A presença desses índios provoca profundas inquietações. Essa imagem do Brasil oferecida a visitantes e residentes já na entrada da casa demarca um território povoado também por outros símbolos menos ostensivos, mas igualmente visíveis, que remetem ao Brasil, como os cartazes dos murais, cores, plantas e placas comemorativas. O contato com os índios em madeira e a perplexidade que provocam remete a uma interpretação negativa dessa materialidade por relacioná-la à incivilidade, à irracionalidade.

O rechaço aos índios, metaforicamente, remete ao Brasil como um país de bárbaros, de índios que necessitam ser civilizados e colonizados pelos franceses, no contexto da CIUP, em contraposição à imagem destacada da Argentina que apresenta, na entrada de sua casa, referências de seu universo erudito – Cortázar e Borges. Talvez a revolta se relacione a uma percepção da posição colonizadora que a imagem dos índios enseja, pois remete a interpretações repletas de preconceitos e subjetividades de um Brasil como o país das cores, do futebol, do carnaval, da nudez e da preguiça, e não da produção intelectual. Ela nos remete igualmente a uma dificuldade de “deglutição” do colonialismo, já expresso no “Manifesto antropofágico”, de Oswald de Andrade, ao parafrasear Shakespeare: “Tupi or not tupi, that is the question!” (Andrade 1928: 3).
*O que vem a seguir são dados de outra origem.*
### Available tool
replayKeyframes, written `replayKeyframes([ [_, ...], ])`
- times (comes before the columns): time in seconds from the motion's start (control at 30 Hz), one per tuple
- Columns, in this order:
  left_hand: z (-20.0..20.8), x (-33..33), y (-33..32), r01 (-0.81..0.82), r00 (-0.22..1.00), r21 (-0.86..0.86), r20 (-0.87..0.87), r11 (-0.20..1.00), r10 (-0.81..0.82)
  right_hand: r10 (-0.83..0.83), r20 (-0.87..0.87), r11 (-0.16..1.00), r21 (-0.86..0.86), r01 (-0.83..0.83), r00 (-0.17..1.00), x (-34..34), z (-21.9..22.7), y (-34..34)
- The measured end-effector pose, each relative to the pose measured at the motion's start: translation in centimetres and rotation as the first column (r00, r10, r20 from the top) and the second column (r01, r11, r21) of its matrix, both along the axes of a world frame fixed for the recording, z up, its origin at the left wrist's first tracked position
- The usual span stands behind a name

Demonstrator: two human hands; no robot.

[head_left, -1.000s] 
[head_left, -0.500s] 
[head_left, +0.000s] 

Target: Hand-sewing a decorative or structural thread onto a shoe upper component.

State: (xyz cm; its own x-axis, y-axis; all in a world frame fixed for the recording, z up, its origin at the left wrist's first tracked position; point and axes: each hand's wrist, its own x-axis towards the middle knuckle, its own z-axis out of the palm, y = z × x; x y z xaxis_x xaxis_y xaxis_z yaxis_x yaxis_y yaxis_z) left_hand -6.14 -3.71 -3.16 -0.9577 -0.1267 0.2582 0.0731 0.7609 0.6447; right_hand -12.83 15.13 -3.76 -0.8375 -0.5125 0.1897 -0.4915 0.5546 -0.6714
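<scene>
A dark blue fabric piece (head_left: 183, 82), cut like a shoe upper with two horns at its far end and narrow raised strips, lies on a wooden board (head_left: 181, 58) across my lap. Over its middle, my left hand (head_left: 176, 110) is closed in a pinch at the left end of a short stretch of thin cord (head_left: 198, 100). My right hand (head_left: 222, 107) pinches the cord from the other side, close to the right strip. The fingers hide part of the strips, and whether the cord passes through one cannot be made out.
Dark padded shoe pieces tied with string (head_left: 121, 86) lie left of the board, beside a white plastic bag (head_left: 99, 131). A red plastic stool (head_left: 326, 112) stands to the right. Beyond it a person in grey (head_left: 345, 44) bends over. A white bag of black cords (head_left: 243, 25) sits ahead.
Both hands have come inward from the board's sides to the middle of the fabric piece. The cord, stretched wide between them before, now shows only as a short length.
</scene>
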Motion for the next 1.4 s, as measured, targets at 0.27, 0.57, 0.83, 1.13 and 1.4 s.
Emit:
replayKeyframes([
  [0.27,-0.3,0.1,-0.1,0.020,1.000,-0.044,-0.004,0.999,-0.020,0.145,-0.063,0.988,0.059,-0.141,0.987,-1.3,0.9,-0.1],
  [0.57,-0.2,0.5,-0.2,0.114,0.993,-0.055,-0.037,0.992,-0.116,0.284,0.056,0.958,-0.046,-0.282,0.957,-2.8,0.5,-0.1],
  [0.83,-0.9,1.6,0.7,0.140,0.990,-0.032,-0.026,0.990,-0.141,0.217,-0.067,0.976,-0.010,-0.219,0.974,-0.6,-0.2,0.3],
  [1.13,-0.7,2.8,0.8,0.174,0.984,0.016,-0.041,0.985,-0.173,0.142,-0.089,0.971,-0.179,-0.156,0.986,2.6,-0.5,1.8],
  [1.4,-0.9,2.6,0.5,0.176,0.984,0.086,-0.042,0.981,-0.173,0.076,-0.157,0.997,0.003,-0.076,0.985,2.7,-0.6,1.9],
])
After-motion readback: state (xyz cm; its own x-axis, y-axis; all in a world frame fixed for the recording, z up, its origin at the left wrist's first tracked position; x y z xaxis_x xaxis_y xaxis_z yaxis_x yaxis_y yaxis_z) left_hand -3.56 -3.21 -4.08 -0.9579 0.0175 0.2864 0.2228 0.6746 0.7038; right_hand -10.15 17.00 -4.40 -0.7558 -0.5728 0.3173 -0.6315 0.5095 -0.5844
A presença dos índios suscita indignação e revolta e remete a questões ainda sem resposta: O que é o Brasil que a Maison du Brésil espelha? O que deseja mostrar como imagem? Um país que se orgulha a tal ponto de sua pluralidade étnica e da vivência da diversidade que a elege como representação preponderante e a expõe na porta de entrada de um patrimônio histórico brasileiro na França? Ou a representação de um exotismo idílico e hedonista? Essas questões remetem a processos educacionais plenos, que colocam em diálogo o universo formal de pesquisadores que têm a Maison du Brésil como referência habitacional do seu séjour universitário francês, e um processo de aprendizado situacional e não escolar que altera a percepção do Brasil no exterior em diálogo e interface com o mundo francês.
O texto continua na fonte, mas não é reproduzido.